Trois mois après son arrivée à l’Elysée, Jean Spiri, directeur de cabinet de Brigitte Macron, n’est plus certain de vouloir franchir les grilles du Palais. Dans la nuit du 14 au 15 mars, le conseiller de l’aile Est, qui avait succédé à Pierre-Olivier Costa début janvier, s’est trouvé dans une situation embarrassante. Après un moment convivial passé dans un bar de la place des Saussaies, à deux pas de l’Elysée, M. Spiri a été pris d’un malaise devant l’ambassade du Royaume-Uni, rue du Faubourg Saint-Honoré. Il se trouvait dans un état associé par les policiers à une alcoolémie aiguë.
« Je travaille à l’Elysée », a précisé ce soir-là le conseiller, avant d’être dirigé vers l’hôpital Lariboisière puis de regagner son domicile autour de 5 heures du matin. Victime d’un « black-out », selon ses dires, Jean Spiri n’a conservé aucun souvenir de cette péripétie nocturne.
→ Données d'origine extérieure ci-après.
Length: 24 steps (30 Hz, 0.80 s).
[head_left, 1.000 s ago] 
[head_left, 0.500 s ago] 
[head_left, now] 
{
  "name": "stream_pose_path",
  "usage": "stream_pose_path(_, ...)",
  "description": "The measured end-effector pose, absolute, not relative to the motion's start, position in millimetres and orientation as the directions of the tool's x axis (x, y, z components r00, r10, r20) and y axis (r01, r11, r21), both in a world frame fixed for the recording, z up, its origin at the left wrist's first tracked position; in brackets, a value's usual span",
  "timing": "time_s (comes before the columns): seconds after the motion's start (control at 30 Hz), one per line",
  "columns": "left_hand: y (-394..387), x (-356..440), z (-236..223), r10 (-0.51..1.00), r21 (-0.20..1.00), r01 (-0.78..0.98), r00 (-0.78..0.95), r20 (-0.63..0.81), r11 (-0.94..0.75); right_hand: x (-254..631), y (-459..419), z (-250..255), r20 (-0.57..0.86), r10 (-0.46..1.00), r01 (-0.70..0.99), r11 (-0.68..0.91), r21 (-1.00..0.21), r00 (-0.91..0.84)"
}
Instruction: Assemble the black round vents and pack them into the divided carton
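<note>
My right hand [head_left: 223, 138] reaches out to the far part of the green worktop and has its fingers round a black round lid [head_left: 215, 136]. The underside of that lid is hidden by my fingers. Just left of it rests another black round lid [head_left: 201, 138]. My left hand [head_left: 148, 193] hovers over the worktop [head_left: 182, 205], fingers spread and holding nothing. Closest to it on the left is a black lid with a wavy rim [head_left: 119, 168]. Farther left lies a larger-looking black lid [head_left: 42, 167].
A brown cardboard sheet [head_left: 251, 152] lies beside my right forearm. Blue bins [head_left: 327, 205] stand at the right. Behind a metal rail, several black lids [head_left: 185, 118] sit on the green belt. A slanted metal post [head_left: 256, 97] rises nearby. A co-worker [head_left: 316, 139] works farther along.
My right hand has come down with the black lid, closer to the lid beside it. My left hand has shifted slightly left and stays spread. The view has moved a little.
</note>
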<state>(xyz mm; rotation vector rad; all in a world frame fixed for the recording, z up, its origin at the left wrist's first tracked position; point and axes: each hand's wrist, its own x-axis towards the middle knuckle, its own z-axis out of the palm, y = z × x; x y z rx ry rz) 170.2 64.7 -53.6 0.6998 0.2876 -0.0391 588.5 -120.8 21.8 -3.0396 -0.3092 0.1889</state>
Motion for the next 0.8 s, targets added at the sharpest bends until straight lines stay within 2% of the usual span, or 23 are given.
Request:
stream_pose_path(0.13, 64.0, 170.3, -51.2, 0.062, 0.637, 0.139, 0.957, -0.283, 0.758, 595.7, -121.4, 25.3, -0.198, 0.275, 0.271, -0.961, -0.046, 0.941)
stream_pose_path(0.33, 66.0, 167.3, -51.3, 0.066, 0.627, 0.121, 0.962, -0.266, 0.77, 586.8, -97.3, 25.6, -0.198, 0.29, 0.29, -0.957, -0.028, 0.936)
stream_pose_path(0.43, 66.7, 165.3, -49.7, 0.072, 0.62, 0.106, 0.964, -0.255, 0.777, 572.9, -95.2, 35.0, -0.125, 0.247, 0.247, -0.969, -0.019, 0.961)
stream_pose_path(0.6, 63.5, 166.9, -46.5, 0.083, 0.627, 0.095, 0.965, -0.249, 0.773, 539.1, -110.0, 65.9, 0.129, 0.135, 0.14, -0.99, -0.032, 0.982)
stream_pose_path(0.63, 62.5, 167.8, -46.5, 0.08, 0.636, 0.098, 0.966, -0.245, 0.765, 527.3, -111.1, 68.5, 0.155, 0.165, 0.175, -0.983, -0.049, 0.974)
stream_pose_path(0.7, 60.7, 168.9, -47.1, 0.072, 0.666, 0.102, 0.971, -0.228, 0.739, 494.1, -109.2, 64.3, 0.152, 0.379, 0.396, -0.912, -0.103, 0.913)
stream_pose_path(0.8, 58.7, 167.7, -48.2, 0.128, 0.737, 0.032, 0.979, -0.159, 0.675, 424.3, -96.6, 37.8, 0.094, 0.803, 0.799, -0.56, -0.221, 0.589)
L’incident remonte au Château en cette nuit fébrile, à la veille du déclenchement du 49.3 destiné à faire adopter la réforme des retraites. Alertée par le ministère de l’intérieur, la direction du cabinet d’Emmanuel Macron « réclame des comptes » dès le 15 mars à l’intéressé. L’Elysée retient une version des faits « peu avantageuse » pour M. Spiri, souligne le rapport médical de l’hôpital des armées de Percy, le 17 mars. L’examen exclut la prise de substances illicites et confirme un épisode amnésique médical.
Un mois de repos
« Oui, je suis dans un état d’anxiété, de stress et de fatigue », confirme au Monde Jean Spiri, affecté par sa mésaventure mais qui se dit soutenu par sa hiérarchie. Le cabinet, dirigé par le préfet Patrick Strzoda depuis mai 2017, a toutefois vécu le traumatisme de l’affaire Benalla – proche collaborateur d’Emmanuel Macron évincé après des violences commises en mai 2018. « L’Elysée est une maison terrible où hélas courent toutes les rumeurs… », regrette Jean Spiri, qui a pris un mois de repos, loin de Paris.
Du groupe Bolloré à la présidence de la République, le directeur de cabinet de Brigitte Macron a enchaîné « beaucoup de boulots stressants ». Des conseillers élyséens disent n’avoir perçu aucun signe avant-coureur d’un burn-out, mais soulignent que l’Elysée est « une maison particulière » qui exige de rester en alerte jour et nuit.
« J’avais quitté la politique, c’était l’occasion d’y revenir, mais peut-être suis-je davantage fait pour les livres », confie cet ancien éditeur, autrefois proche de Xavier Bertrand. A 40 ans, le normalien n’est pas sûr d’avoir « envie de replonger dans le même stress », cherche « un nouveau boulot » et aimerait « vite tourner la page ».